Problem description: What you return must match the listing below word for word.

Exercise data:
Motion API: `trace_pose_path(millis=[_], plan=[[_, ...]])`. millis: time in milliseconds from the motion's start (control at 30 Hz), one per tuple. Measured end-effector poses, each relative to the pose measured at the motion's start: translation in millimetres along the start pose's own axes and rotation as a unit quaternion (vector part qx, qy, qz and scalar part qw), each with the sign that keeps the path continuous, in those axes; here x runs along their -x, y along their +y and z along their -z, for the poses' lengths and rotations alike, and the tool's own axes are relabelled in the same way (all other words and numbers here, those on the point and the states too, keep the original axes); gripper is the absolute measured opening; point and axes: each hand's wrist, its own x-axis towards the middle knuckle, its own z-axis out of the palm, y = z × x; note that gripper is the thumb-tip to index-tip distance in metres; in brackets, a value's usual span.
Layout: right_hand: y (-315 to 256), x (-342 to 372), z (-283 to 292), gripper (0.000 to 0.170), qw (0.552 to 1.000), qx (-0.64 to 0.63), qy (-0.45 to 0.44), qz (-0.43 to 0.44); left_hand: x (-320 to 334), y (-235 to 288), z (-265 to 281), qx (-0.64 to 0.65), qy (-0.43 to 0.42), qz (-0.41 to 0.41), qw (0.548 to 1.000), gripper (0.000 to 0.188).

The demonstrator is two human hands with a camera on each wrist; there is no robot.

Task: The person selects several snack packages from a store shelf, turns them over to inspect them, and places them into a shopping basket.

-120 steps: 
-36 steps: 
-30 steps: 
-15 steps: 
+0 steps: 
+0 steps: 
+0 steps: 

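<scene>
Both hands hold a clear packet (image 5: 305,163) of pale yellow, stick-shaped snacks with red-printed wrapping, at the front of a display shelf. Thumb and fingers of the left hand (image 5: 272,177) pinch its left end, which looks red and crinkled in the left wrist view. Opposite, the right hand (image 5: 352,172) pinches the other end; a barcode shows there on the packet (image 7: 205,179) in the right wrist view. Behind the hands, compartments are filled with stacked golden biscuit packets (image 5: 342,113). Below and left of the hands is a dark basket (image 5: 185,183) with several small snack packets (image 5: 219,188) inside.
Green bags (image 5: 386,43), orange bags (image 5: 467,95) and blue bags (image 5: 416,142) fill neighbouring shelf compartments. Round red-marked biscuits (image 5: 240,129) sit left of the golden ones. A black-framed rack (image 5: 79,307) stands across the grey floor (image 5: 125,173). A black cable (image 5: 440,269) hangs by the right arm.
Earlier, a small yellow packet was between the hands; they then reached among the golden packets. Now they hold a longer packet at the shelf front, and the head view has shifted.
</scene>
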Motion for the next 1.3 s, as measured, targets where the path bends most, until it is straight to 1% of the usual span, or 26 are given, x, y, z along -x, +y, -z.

Solution for this task:
Motion API: `trace_pose_path(millis=[_], plan=[[_, ...]])`. millis: time in milliseconds from the motion's start (control at 30 Hz), one per tuple. Measured end-effector poses, each relative to the pose measured at the motion's start: translation in millimetres along the start pose's own axes and rotation as a unit quaternion (vector part qx, qy, qz and scalar part qw), each with the sign that keeps the path continuous, in those axes; here x runs along their -x, y along their +y and z along their -z, for the poses' lengths and rotations alike, and the tool's own axes are relabelled in the same way (all other words and numbers here, those on the point and the states too, keep the original axes); gripper is the absolute measured opening; point and axes: each hand's wrist, its own x-axis towards the middle knuckle, its own z-axis out of the palm, y = z × x; note that gripper is the thumb-tip to index-tip distance in metres; in brackets, a value's usual span.
Layout: right_hand: y (-315 to 256), x (-342 to 372), z (-283 to 292), gripper (0.000 to 0.170), qw (0.552 to 1.000), qx (-0.64 to 0.63), qy (-0.45 to 0.44), qz (-0.43 to 0.44); left_hand: x (-320 to 334), y (-235 to 288), z (-265 to 281), qx (-0.64 to 0.65), qy (-0.43 to 0.42), qz (-0.41 to 0.41), qw (0.548 to 1.000), gripper (0.000 to 0.188).

The demonstrator is two human hands with a camera on each wrist; there is no robot.

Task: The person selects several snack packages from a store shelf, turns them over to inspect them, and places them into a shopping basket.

-120 steps: 
-36 steps: 
-30 steps: 
-15 steps: 
+0 steps: 
+0 steps: 
+0 steps: 

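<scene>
Both hands hold a clear packet (image 5: 305,163) of pale yellow, stick-shaped snacks with red-printed wrapping, at the front of a display shelf. Thumb and fingers of the left hand (image 5: 272,177) pinch its left end, which looks red and crinkled in the left wrist view. Opposite, the right hand (image 5: 352,172) pinches the other end; a barcode shows there on the packet (image 7: 205,179) in the right wrist view. Behind the hands, compartments are filled with stacked golden biscuit packets (image 5: 342,113). Below and left of the hands is a dark basket (image 5: 185,183) with several small snack packets (image 5: 219,188) inside.
Green bags (image 5: 386,43), orange bags (image 5: 467,95) and blue bags (image 5: 416,142) fill neighbouring shelf compartments. Round red-marked biscuits (image 5: 240,129) sit left of the golden ones. A black-framed rack (image 5: 79,307) stands across the grey floor (image 5: 125,173). A black cable (image 5: 440,269) hangs by the right arm.
Earlier, a small yellow packet was between the hands; they then reached among the golden packets. Now they hold a longer packet at the shelf front, and the head view has shifted.
</scene>
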Motion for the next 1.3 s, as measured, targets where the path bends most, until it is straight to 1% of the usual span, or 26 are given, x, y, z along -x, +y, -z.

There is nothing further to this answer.